Source information START

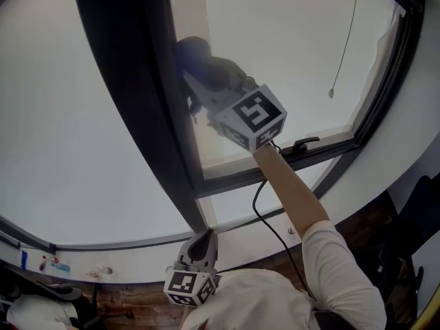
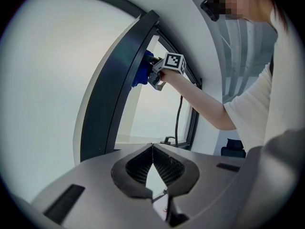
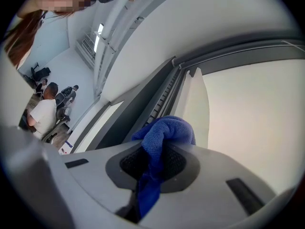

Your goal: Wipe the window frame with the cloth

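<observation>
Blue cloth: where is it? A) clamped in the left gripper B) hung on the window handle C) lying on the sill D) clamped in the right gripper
D: the right gripper view shows the blue cloth pinched between the jaws of the right gripper, up beside the dark window frame.

Cloth (image 2: 141,71) against window frame (image 2: 102,104), left gripper (image 1: 205,236) below

Washed-out daylight through the glass (image 1: 289,53) ahead of the right gripper (image 3: 153,149) silhouettes the window frame (image 1: 130,102); both gripper views warp and darken at the edges.
</observation>
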A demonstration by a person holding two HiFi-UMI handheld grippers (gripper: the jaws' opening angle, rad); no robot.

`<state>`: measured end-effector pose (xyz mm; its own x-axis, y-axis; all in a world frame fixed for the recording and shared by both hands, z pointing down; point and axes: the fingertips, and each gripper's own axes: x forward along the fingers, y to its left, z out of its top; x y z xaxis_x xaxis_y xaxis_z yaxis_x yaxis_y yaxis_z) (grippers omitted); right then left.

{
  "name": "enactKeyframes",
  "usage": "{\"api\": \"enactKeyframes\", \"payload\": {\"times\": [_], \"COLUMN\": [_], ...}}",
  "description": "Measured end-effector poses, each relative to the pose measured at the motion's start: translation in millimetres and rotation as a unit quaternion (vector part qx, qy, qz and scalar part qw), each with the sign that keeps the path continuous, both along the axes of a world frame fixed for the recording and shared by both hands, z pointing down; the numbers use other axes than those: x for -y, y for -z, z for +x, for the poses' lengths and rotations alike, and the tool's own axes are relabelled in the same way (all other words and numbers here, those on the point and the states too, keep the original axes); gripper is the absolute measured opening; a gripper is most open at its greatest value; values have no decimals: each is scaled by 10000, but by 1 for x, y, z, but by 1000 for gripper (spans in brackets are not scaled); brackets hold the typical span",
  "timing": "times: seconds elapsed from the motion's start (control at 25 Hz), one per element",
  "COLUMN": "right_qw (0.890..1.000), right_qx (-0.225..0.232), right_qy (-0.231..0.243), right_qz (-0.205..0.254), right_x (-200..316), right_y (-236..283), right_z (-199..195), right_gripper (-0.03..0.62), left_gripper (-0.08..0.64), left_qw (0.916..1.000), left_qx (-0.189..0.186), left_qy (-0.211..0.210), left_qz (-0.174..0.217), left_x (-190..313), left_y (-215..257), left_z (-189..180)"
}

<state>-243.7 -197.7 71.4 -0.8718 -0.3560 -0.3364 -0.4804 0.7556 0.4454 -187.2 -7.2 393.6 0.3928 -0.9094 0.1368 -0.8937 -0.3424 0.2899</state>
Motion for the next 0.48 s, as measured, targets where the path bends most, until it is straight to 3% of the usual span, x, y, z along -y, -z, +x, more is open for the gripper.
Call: {"api": "enactKeyframes", "payload": {"times": [0.48], "right_qw": [9998], "right_qx": [-59], "right_qy": [-91], "right_qz": [-172], "right_x": [5], "right_y": [-24], "right_z": [3], "right_gripper": [44], "left_gripper": [11], "left_qw": [9999], "left_qx": [-84], "left_qy": [-63], "left_qz": [-85], "left_x": [0], "left_y": [-5], "left_z": [4]}}
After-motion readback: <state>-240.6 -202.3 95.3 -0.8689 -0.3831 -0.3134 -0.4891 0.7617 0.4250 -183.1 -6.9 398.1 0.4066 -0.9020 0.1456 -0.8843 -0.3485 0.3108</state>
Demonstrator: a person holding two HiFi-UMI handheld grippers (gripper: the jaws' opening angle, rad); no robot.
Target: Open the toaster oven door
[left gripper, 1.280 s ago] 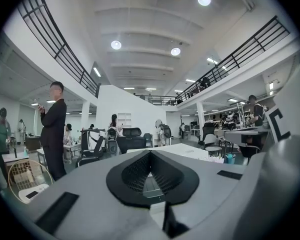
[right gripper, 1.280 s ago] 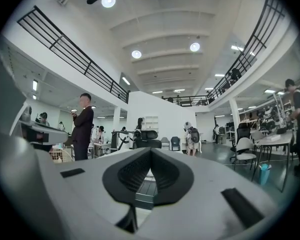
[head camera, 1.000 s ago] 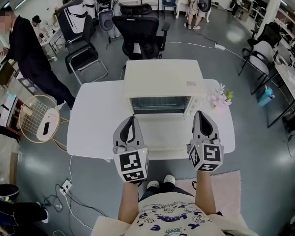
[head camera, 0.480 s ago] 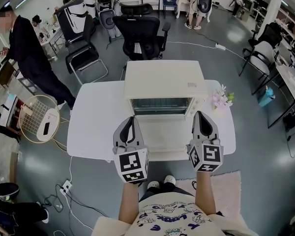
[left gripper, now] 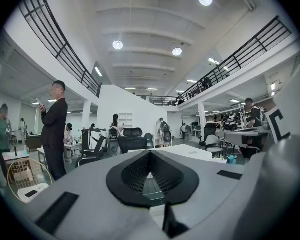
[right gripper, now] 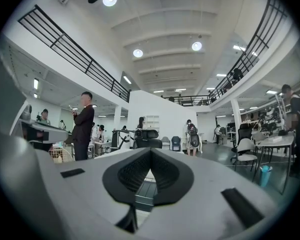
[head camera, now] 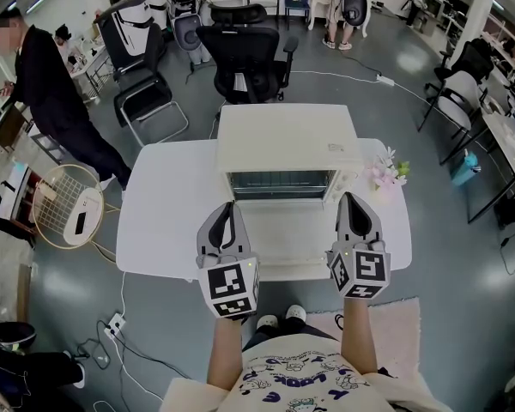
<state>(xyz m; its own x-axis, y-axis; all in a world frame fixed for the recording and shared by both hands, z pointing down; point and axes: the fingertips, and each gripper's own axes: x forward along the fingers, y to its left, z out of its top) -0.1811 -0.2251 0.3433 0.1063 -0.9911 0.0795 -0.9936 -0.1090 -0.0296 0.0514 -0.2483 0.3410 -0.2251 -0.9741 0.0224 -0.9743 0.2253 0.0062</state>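
Observation:
The cream toaster oven [head camera: 287, 136] stands at the middle of the white table [head camera: 167, 221]. Its door [head camera: 285, 234] hangs down flat toward me, and the wire rack [head camera: 279, 183] inside shows. My left gripper [head camera: 231, 206] is held level by the door's left edge, shut and empty. My right gripper [head camera: 349, 197] is level by the door's right edge, also shut with nothing in it. In the left gripper view the jaw tips [left gripper: 150, 151] meet, and the rack [left gripper: 152, 189] shows through the gap below them. The right gripper view has the same closed tips [right gripper: 150, 149].
A small pot of pale flowers [head camera: 384, 172] stands on the table right of the oven. A black office chair [head camera: 245, 54] is behind the table. A person in dark clothes [head camera: 56, 101] stands at the far left beside a round wire basket [head camera: 69, 206]. More chairs and desks ring the room.

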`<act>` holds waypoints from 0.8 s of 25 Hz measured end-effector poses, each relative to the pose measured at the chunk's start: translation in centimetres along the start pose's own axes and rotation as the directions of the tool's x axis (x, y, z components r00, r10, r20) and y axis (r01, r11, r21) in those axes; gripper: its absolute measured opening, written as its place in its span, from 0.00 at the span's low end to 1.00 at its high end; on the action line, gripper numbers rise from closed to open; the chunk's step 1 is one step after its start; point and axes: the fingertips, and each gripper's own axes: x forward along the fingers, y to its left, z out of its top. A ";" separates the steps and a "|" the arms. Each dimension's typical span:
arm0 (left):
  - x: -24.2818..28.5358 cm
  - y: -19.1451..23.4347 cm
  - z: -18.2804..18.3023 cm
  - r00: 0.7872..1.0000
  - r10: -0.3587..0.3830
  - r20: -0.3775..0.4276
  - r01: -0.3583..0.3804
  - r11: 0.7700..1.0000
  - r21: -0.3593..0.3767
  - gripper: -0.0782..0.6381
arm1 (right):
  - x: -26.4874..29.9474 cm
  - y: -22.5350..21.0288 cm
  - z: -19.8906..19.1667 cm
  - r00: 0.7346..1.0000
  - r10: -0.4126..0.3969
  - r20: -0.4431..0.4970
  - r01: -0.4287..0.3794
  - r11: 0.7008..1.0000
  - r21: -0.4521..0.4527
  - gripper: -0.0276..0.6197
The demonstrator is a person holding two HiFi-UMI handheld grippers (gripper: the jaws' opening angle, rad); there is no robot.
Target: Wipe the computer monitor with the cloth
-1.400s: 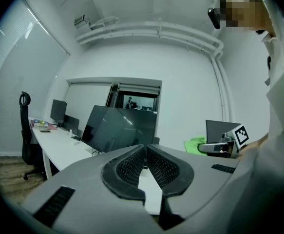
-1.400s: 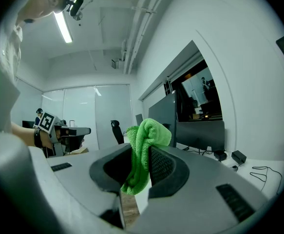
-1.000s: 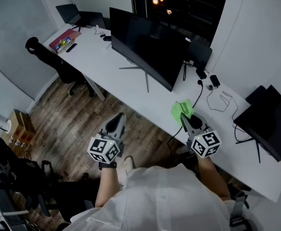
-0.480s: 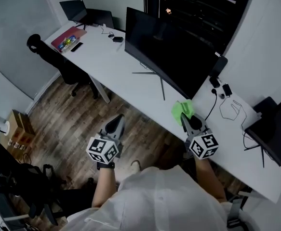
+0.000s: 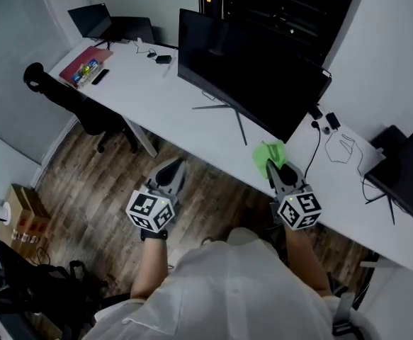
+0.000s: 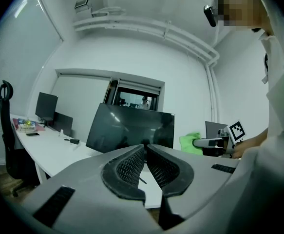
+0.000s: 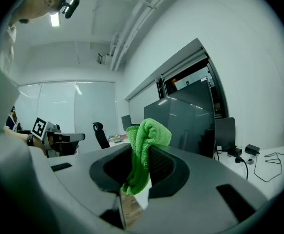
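Note:
A large dark monitor [image 5: 249, 69] stands on the long white desk [image 5: 156, 105]; it also shows ahead in the left gripper view as the monitor [image 6: 132, 128] and in the right gripper view as the monitor [image 7: 190, 116]. My right gripper [image 5: 275, 170] is shut on a green cloth [image 5: 268, 156], held over the desk's front edge just below the monitor's right end. The cloth [image 7: 144, 152] bunches between the jaws. My left gripper [image 5: 172, 173] hangs over the wooden floor, short of the desk, shut with nothing in it, as the left gripper [image 6: 145, 152] view confirms.
A black office chair [image 5: 78, 101] stands at the desk's left. A second monitor [image 5: 404, 172] sits at the right end, with cables and plugs [image 5: 330, 129] between. A laptop [image 5: 93, 20] and a red mat [image 5: 86, 66] lie at the far left.
The head view has shifted, so the monitor now sits nearer the middle. Both grippers have hardly moved; the right one stays shut on the cloth.

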 end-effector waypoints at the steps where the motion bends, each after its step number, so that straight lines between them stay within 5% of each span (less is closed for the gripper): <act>1: 0.5 -0.1 -0.1 1.000 -0.021 -0.004 0.021 1.000 0.000 0.15 | 0.0 -0.3 0.0 1.000 -0.016 0.002 0.016 1.000 0.005 0.15; 9: 8.7 -1.3 1.1 0.985 -0.172 -0.016 0.172 0.985 0.002 0.15 | -0.3 -7.2 1.6 0.980 -0.199 0.021 0.198 0.979 0.048 0.15; 13: 14.6 -3.1 2.6 0.961 -0.276 -0.012 0.276 0.961 0.022 0.15 | -0.1 -12.0 4.3 0.958 -0.283 0.048 0.281 0.958 0.054 0.15; 20: 25.4 -6.7 3.1 0.893 -0.449 -0.028 0.449 0.893 0.037 0.15 | 0.3 -21.6 9.7 0.871 -0.480 0.105 0.473 0.877 0.085 0.15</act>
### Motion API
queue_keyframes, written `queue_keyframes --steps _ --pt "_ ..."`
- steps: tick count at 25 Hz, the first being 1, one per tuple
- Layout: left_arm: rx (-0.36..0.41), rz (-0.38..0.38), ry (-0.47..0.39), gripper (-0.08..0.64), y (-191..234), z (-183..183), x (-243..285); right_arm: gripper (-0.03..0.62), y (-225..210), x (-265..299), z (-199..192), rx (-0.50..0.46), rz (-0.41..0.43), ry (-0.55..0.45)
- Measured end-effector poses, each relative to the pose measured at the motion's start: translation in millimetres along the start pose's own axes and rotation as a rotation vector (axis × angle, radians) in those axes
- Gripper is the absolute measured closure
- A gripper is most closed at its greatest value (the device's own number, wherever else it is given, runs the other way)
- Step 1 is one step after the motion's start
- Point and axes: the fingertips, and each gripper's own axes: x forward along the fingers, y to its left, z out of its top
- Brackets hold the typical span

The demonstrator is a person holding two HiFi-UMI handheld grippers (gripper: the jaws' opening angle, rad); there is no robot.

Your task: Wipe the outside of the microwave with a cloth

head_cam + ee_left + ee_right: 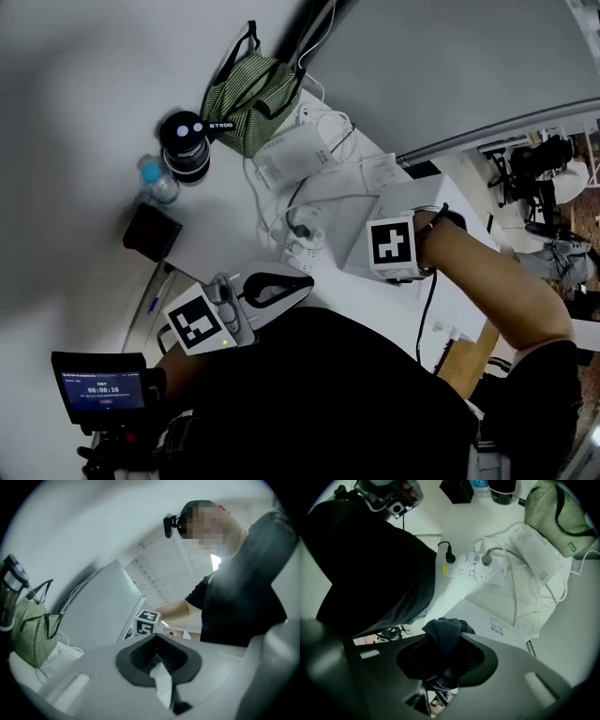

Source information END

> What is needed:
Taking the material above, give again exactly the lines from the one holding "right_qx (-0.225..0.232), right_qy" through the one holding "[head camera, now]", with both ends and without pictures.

> Problem solution:
  "COLUMN": "right_qw (0.890..1.000), right_qx (-0.225..0.232), right_qy (-0.231..0.243), right_qz (-0.205..0.254), right_x (-200..316), right_y (-236..283), right_z (-199..195), right_gripper (-0.03..0.62), left_gripper (-0.08..0.64), left_qw (0.916..1.000), left_qx (-0.189..0.186), left_qy (-0.211..0.210), left_qz (-0.174..0.217), left_x (-190..313), left_y (-215..257), left_z (-189..180)"
}

<state>-243.7 -197.7 71.4 -0.8718 -0.3560 -0.3364 -0.4804 0.7556 0.4454 -187.2 -7.2 393.6 0.3928 -0.9094 0.1368 -0.8937 -0.3424 0.2899</state>
Motion for the next 0.48 s, as measured, targets where the path bends most, until it is straight to 3% of the usual span, x, y, z along -y, -z, +x, more is open for the gripper.
Call: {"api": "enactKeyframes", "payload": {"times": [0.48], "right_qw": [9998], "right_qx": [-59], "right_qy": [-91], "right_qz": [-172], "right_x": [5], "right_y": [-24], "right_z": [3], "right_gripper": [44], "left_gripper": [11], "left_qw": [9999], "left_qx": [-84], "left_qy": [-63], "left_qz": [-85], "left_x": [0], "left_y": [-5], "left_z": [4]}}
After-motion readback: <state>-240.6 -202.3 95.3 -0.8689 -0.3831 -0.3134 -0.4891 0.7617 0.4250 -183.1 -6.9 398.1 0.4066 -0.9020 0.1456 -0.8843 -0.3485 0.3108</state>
Demonstrator: a person holding two HiFi-UMI handheld grippers (gripper: the jaws' opening angle, rad); no robot.
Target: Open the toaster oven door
[left gripper, 1.280 s ago] 
[right gripper, 1.280 s ago] 
[head camera, 1.000 s ago] 
[head camera, 0.480 s ago] 
[left gripper, now] 
[right gripper, now] 
[head camera, now] 

Nothing further is needed for this exercise.